The latest estimates were based on the logic of early adopters, that is to say the individuals most ready to use a new technology. “However, in general, it is estimated that THE first time adopters represent around 15% of the market. Now, manufacturers must therefore convince another segment of potential buyers, those who are not the most predisposed to opt directly for electric. Race results: the market is moving much slower than we thought», Analyzes Rudy Aernoudt.

In Belgium, unlike Germany, the market is doing rather well because the tax deduction that applies to electricity amounts to 120%. But available production always exceeds consumption “because we overestimated the real interest of the population,” believes the UGent professor.

China storming the European market

This Chinese overproduction is also part of the war with Tesla and European cars. China wants to ensure that its cars are directly available on the European marketso that the consumer does not have to wait after their order. “Chinese manufacturers want to try to ‘erase’ European brands as much as possible. It matters little to them that stock is amassed in Europe: it is even part of their strategy.”

However, it would be wrong to assert that the car parks near Antwerp only accommodate only Chinese cars. “We see a diversity of manufacturers: Korean, Japanese, or even American, nuance Romain Denayer. The fear linked to the arrival of Chinese electricity must be put into perspective, he believes. Previously, these same doubts were present when Toyota, Suzuki or Hyundai arrived on the thermal market in Europe. Over time, these brands have entered the landscape.

What release?

Faced with current saturation, an unblocking could occur in two ways. Either via a market connection. “It is ‘the invisible hand’which means that prices will decrease to encourage demand“. A “very probable” option, according to Rudy Aernoudt. “Government incentives, via the granting of bonuses for the purchase of an electric vehicle and/or new taxes on thermal vehicles”, are the second option. Romain Denayer adds that this blockage “is not not just a slowdown in the electric sector, but in the automotive sector in general.”
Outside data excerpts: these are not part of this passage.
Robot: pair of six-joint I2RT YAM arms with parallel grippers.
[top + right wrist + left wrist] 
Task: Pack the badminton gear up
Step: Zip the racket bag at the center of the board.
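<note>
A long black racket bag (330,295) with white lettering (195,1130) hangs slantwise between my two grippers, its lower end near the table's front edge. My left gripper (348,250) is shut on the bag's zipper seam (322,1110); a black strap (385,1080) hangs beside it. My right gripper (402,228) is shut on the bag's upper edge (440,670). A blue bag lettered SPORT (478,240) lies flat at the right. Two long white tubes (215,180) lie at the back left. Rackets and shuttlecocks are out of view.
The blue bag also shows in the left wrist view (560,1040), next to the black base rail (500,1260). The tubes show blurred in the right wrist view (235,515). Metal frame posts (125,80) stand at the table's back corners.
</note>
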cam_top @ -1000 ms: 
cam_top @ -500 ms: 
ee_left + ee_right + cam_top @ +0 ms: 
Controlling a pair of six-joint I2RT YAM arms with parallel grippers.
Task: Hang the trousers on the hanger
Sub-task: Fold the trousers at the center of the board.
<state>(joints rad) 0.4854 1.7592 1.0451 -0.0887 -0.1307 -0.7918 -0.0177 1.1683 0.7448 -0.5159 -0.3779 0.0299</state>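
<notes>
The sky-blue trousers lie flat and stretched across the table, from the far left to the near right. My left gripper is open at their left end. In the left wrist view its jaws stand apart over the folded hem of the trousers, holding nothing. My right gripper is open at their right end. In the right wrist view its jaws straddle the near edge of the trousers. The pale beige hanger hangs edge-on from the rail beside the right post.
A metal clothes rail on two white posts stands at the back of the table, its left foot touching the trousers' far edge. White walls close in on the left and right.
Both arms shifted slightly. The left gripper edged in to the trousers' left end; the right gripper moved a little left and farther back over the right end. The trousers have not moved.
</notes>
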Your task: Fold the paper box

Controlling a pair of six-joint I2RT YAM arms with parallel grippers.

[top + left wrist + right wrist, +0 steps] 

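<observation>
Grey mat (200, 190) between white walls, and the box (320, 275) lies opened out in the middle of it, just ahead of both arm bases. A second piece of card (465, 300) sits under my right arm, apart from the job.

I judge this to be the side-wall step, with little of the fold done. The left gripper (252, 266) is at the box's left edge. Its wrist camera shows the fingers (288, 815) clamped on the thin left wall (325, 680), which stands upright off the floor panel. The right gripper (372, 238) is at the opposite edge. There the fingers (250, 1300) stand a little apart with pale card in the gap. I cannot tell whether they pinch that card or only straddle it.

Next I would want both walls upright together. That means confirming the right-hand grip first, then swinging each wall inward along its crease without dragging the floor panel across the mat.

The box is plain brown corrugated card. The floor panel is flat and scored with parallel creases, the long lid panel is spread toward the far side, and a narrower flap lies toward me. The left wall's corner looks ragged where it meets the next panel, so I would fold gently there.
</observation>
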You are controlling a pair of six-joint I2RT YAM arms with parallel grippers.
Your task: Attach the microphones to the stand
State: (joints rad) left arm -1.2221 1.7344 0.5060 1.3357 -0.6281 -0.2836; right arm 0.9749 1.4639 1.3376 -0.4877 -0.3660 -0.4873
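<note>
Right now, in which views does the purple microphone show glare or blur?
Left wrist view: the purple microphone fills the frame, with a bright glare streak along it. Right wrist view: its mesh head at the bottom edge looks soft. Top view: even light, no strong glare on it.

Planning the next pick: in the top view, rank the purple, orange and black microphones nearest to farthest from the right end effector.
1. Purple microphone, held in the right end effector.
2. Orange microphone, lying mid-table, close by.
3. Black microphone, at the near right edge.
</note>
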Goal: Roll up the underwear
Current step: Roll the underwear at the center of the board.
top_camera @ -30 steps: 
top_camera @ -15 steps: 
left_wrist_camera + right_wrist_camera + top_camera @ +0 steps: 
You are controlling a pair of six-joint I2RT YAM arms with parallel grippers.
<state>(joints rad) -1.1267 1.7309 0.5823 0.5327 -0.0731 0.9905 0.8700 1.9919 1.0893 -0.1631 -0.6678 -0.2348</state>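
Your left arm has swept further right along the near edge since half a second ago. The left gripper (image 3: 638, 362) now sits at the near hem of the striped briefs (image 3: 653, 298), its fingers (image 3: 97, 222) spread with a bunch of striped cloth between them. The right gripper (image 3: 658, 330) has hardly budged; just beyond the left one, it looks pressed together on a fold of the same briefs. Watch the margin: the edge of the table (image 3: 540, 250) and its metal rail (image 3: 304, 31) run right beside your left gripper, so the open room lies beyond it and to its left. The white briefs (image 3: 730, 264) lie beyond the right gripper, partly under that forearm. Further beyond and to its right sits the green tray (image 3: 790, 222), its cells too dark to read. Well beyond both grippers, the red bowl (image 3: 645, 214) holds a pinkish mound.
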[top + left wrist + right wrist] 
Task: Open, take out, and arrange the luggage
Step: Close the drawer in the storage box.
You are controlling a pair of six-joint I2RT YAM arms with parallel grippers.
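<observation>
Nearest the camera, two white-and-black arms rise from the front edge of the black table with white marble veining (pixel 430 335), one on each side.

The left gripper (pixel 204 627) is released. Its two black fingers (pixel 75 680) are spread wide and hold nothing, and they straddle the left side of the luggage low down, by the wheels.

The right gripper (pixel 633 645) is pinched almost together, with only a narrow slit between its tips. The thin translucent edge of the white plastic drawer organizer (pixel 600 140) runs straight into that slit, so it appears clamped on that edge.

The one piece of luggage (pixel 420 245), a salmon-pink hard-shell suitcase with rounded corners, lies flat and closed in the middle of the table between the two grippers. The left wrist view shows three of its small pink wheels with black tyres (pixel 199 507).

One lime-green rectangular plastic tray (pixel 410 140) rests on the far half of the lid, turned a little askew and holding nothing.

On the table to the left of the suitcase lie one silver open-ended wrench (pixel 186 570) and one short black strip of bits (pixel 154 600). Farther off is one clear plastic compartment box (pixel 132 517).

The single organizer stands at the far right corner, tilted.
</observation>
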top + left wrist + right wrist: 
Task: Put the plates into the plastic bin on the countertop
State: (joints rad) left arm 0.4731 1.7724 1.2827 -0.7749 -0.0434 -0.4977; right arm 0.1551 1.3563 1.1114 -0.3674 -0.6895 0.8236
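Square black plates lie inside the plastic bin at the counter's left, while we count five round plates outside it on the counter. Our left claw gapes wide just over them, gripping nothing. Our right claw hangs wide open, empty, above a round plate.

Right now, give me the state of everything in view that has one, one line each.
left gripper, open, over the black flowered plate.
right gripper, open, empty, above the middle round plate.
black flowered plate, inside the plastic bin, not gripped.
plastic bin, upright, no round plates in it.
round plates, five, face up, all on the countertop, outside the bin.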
For Rudy Aernoudt, “we are going to become much more realistic about electricity in the future. A company like Toyota also thinks that electric cars will represent a maximum of 30% of the market. The idea that everyone drives electric in 2035 is utopian,” he judges.

For him, the fact that Belgium becoming a new electric hub is part of a clear political desire to develop logistics. “A lot of cars also pass through Ghent (Honda). It’s a good thing, it creates jobs. But the fact that the cars are imported from Asia tarnishes the initial environmental objective of electric vehicles.

To compete with the influx of Chinese electricity, the challenge therefore promises to be arduous for the European automobile market, which has underinvested in its electrification. “It is surmountable, but it will grow in the years to come,” warns Romain Denayer. Because the number of Chinese brands is growing quite impressively. It is now up to Europeans to react adequately.”